Les pécheurs sénégalais subissent fréquemment la furie des garde-côtes mauritaniens. Des interventions musclées qui font souvent couler le sang. Vendredi dernier trois pécheurs, originaires de Saint-Louis ont reçu des balles. L’un d’eux, Bara Gueye, atteint au cou, se trouvait dans une situation la plus inquiétante, que ses deux frères, blessés à la cuisse et à la jambe.
Les frères Bara, Maguette Gueye, ainsi que leur cousin, Daouda Ndiaye Guéye, ont également la sympathie des ressortissants mauritaniens, qui déplorent ces ripostes armées des garde-côtes mauritaniens. « Ce sont des actes à bannir, pour éviter le pire. Les deux peuples ont besoin de vivre en paix. Les autorités mauritaniennes doivent se prononcer sur ces actes et y mettre fin une bonne fois pour toutes », plaide un ressortissant mauritanien qui tient un commerce à Saint-Louis.

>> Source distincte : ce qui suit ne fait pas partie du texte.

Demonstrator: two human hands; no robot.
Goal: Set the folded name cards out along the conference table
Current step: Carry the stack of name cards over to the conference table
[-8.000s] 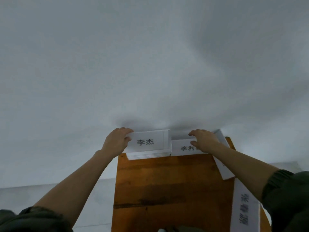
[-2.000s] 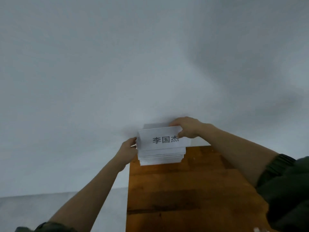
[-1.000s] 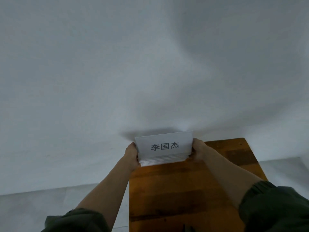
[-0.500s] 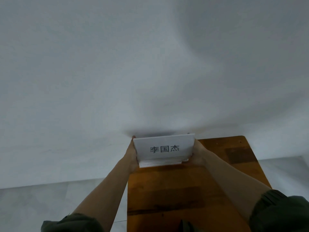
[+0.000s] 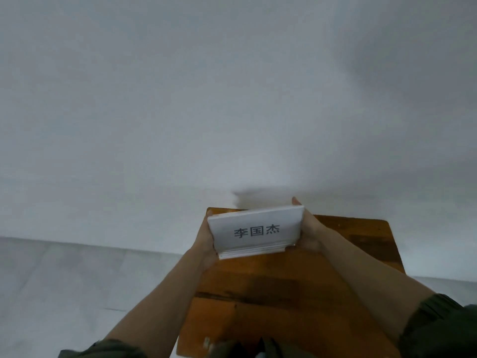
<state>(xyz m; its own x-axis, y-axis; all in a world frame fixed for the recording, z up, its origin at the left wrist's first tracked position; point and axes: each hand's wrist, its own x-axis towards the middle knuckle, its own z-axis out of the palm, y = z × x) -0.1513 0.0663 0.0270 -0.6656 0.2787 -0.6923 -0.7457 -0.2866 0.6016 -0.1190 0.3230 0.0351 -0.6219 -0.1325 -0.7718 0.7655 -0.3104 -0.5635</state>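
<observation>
The left hand (image 5: 205, 244) and right hand (image 5: 309, 232) grip the short ends of a stack of cards (image 5: 255, 232), one right fingertip showing over its top corner. The stack is just right of the frame's centre, tilted, over the far end of the wooden table (image 5: 284, 293); whether they touch I cannot tell. Pale wall (image 5: 232, 99) above, grey floor (image 5: 51, 280) lower left.
</observation>
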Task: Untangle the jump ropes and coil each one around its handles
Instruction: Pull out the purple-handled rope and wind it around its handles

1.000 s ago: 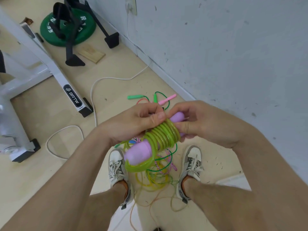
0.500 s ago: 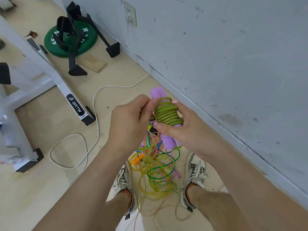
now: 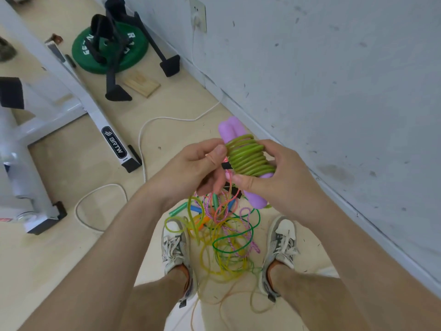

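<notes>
A yellow-green jump rope [image 3: 248, 156] is wound in tight coils around its two purple handles [image 3: 231, 128], held upright in front of me. My right hand [image 3: 274, 174] grips the coiled bundle from the right, thumb under the coils. From the left, my left hand [image 3: 194, 164] pinches the coil's edge with thumb and fingers. Below, between my shoes, a tangle of ropes [image 3: 222, 231] lies on the floor: yellow, green, pink and braided cords with green, blue and orange handles.
A grey wall [image 3: 334, 91] runs along the right. A white power cable [image 3: 143, 139] snakes over the wooden floor. White gym equipment [image 3: 71, 91] stands at left, a green weight plate [image 3: 108, 51] with a black stand and a wooden block [image 3: 141, 83] farther back.
The bundle was turned from lying across to standing upright, purple handle ends now up. My right hand shifted from the handle tip to round the coils; the view tilted slightly.
</notes>
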Action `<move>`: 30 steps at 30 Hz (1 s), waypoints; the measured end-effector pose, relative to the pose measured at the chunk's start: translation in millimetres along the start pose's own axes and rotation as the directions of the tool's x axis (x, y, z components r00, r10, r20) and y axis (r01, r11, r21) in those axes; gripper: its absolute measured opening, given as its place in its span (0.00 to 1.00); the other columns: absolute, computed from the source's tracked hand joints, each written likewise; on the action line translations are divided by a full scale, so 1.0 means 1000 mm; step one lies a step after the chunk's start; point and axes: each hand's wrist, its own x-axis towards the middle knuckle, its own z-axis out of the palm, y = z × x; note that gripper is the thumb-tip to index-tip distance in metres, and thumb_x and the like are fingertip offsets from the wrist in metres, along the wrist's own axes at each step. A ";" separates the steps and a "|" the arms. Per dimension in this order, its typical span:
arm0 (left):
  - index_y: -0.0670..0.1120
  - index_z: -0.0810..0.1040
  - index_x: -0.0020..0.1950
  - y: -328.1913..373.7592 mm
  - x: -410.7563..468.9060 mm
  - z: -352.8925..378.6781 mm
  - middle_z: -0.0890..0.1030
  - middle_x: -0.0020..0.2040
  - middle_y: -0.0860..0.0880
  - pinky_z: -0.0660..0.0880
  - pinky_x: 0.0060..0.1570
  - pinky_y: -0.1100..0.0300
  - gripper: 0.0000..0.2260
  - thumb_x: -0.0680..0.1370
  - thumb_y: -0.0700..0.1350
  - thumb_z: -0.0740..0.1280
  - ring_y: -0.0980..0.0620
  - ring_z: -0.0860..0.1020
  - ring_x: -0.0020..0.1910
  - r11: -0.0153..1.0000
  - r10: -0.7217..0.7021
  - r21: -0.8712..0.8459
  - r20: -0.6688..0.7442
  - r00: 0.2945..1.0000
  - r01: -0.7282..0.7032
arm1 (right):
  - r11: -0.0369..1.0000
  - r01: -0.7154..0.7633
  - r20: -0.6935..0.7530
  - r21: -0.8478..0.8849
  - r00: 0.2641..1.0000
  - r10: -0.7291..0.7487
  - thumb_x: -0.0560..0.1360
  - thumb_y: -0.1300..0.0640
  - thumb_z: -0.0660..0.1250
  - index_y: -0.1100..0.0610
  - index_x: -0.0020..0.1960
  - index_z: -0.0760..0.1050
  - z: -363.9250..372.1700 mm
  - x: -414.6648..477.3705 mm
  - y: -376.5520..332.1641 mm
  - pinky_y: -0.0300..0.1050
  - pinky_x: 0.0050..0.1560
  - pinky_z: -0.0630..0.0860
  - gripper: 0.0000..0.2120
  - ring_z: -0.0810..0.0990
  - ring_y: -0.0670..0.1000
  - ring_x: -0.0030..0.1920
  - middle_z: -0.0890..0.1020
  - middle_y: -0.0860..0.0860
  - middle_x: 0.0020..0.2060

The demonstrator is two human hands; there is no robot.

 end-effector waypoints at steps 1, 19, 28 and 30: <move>0.39 0.73 0.48 -0.002 0.000 -0.001 0.75 0.25 0.45 0.57 0.23 0.64 0.15 0.81 0.51 0.59 0.53 0.62 0.19 0.998 -0.001 -0.063 0.039 0.999 0.004 | 1.000 0.002 0.016 0.027 1.000 -0.003 0.66 0.56 0.80 0.53 0.53 0.79 -0.001 0.000 -0.001 0.49 0.43 0.80 0.18 0.83 0.50 0.38 0.84 0.48 0.38; 0.52 0.68 0.60 0.007 -0.015 -0.002 0.77 0.40 0.33 0.67 0.36 0.53 0.19 0.77 0.31 0.63 0.47 0.70 0.36 0.861 -0.425 0.499 0.598 0.679 0.099 | 0.903 -0.086 0.777 -0.420 0.480 0.407 0.76 0.56 0.71 0.65 0.54 0.80 -0.027 -0.014 -0.026 0.26 0.32 0.70 0.14 0.76 0.37 0.28 0.80 0.41 0.28; 0.47 0.73 0.55 0.003 -0.006 0.050 0.76 0.43 0.45 0.68 0.36 0.52 0.10 0.74 0.41 0.63 0.40 0.77 0.45 0.012 0.007 0.998 0.066 0.998 -0.066 | 0.562 0.083 0.372 -0.823 0.827 0.422 0.74 0.38 0.66 0.52 0.59 0.76 0.015 -0.015 -0.009 0.47 0.49 0.77 0.22 0.80 0.56 0.52 0.82 0.52 0.52; 0.48 0.74 0.58 0.004 -0.003 0.046 0.79 0.45 0.44 0.65 0.37 0.53 0.10 0.77 0.42 0.61 0.41 0.77 0.46 0.004 0.083 1.000 -0.021 0.996 0.021 | 0.592 0.036 0.297 -0.805 0.889 0.349 0.74 0.37 0.63 0.51 0.52 0.75 0.018 -0.013 -0.004 0.47 0.43 0.75 0.19 0.80 0.57 0.49 0.80 0.51 0.45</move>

Pour Abdoulaye Diop, le président du mouvement « Yonti », ces actes peuvent être à l’origine de conflit entre les deux peuples, comme cela a été le cas en 1989. Abdoulaye, lui, vie au Sénégal depuis sa tendre enfance. Et se plaît au « pays de la téranga », qu’il qualifie le havre de paix. Un sentiment partagé par Abdoulaye Diop qui soutient « Nous déplorons ce qui s’est passé. Nous prônons la paix ».
Établi à Saint-Louis depuis près de trente ans, ce mauritanien interpelle, dans les colonnes de l’observateur, le président Abdel Aziz pour que les sénégalais puissent se sentir en sécurité en haute mer, comme en terre mauritanienne. « Nous sommes très gênées par cette situation, car nous vivons en paix au Sénégal. Nous demandons au président Ould Aziz de faire la même chose que son homologue sénégalais, Macky Sall », soutient-il. Il poursuit en soulignant qu’une frontière, on ne la fait pas garder pour tirer sur tout ce qui bouge. Selon lui, on n’a jamais entendu qu’un agent sénégalais à tirer sur un mauritanien, a-t-il regretté.